For some reason, I had missed the existence of um_checkpath_lock, which implies that some renames (involving directories whose parent directory changes) are basically serialized. Since this was added in 2021, probably nobody really complained, but that is slightly surprising to me.

The generalization here has the potential to be much worse, serializing absolutely all renames, and affecting all filesystems, including ZFS (which is a problem only if it can support concurrent renames, which I don't know). The alternative you mentioned in 50371 seems a better way in this respect.

In D50648#1156291, @olce wrote:

For some reason, I had missed the existence of um_checkpath_lock, which implies that some renames (involving directories whose parent directory changes) are basically serialized. Since this was added in 2021, probably nobody really complained, but that is slightly surprising to me.

The generalization here has the potential to be much worse, serializing absolutely all renames, and affecting all filesystems, including ZFS (which is a problem only if it can support concurrent renames, which I don't know). The alternative you mentioned in 50371 seems a better way in this respect.

Is it really worthwhile to try to improve scalability of renames? I suspect that in practice there are enough bottlenecks elsewhere that it's not important, e.g., if multiple processes are renaming files within the same directory during a build, they will already collide on vnode locks.

sys/kern/vfs_lookup.c
237 ↗	(On Diff #156431)	Now that renames are serialized, do we need to do all of this tracking at all?
232 ↗	(On Diff #156404)	I think some comment would be valuable, even just `/* Depends on type-stability of struct mount. */`

In D50648#1156311, @markj wrote:

Is it really worthwhile to try to improve scalability of renames? I suspect that in practice there are enough bottlenecks elsewhere that it's not important, e.g., if multiple processes are renaming files within the same directory during a build, they will already collide on vnode locks.

For ZFS, my main concern would be that different datasets in a single pool should be able to operate completely in parallel, but that is not a problem here as the lock is per mount.

That said, if you have parallel renaming activity in separate parts of a single FS (such as, e.g., multiple jails on UFS, but that need not involve jails at all, let's say, parallel builds of different programs/checkouts), you could probably see a difference. By construction here, there would be no bottleneck caused by multiple renames in the same directory.

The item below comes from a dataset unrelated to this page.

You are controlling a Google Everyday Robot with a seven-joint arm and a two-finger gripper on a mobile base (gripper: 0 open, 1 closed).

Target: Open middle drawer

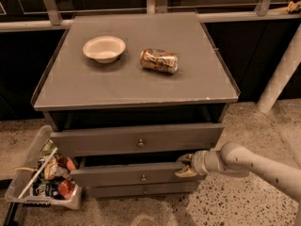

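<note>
The claw sits at the right end of the middle drawer, up against the top corner of its front. Whether it is spread, pressed together or pinching that edge, I cannot tell. The arm runs off to the claw's right and down out of view.

Directly left of the claw the middle drawer's front stands a little way out from the cabinet, with a dark gap above it. Its small knob lies well to the claw's left, untouched. Above the claw is the taller top drawer, below and to the left the slim bottom drawer.

The risk as I judge it: pulling from one end rather than at the knob could skew the drawer so it binds, or the claw could slip off the corner.

Further left of the claw on the floor is a bin of rubbish; the opening drawer might nudge it. High above, a bowl and a can lying on its side could shift if the cabinet jerks
</note>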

kib added inline comments.Jun 2 2025, 8:58 PM

sys/kern/vfs_lookup.c
237 ↗	(On Diff #156431)	Mmm, yes we do need. There are two possibilities, one of which would allow to simplify tracking. Basically, there is still no promise that the directory does not change parent, even with the patch, due to e.g. nullfs lower mount still allowing renames. So either we keep the current form of tracking, or we need to make the renamelock locking do the bypass. In the later case, indeed, there is no sense to record the full path of the vnodes for ORB lookups, but we still need to record the v_mount's to properly unlock. And we do need to record the bypassed v_mount's in fact. (It seems that VOP_GETWRITEMOUNT() is enough)

Track dvp->v_mount's with bypass.

markj added inline comments.Jun 3 2025, 10:04 PM

sys/kern/vfs_lookup.c
237 ↗	(On Diff #156431)	But, this also means that my concern in D50371 about concurrent renames is not a problem after all, no? I agree that with this patch, the tracking can be simplified as you suggest.

kib added inline comments.Jun 3 2025, 10:10 PM

sys/kern/vfs_lookup.c
237 ↗	(On Diff #156431)	But, this also means that my concern in D50371 about concurrent renames is not a problem after all, no? I 'after all' means 'after this patch' then yes. Not changing parent in my prev reply means that we detect the changed parent only when traversing dotdot. To not allow changing the hierarchy at the time of ORB lookup we need the renamelock.

markj added inline comments.Jun 3 2025, 10:17 PM

sys/kern/vfs_lookup.c
237 ↗	(On Diff #156431)	I meant without this patch: I think it's probably ok to change the hierarchy while an ORB lookup is taking place. My worry was that a concurrent change would allow an ORB dotdot lookup to escape the lookup dirfd, but now I think it's not possible. I forgot about the tracking list mechanism when I originally brought up the issue.

kib added a subscriber: pho.Jun 10 2025, 1:32 AM

emaste added a subscriber: emaste.Jun 14 2025, 2:30 PM

I should be able to do some parallel buildworld tests this week.

In D50648#1161451, @olce wrote:

I should be able to do some parallel buildworld tests this week.

The patch in the review is outdated, it got a lot of fixes. Peter is testing ATM, I will update the change after he is done.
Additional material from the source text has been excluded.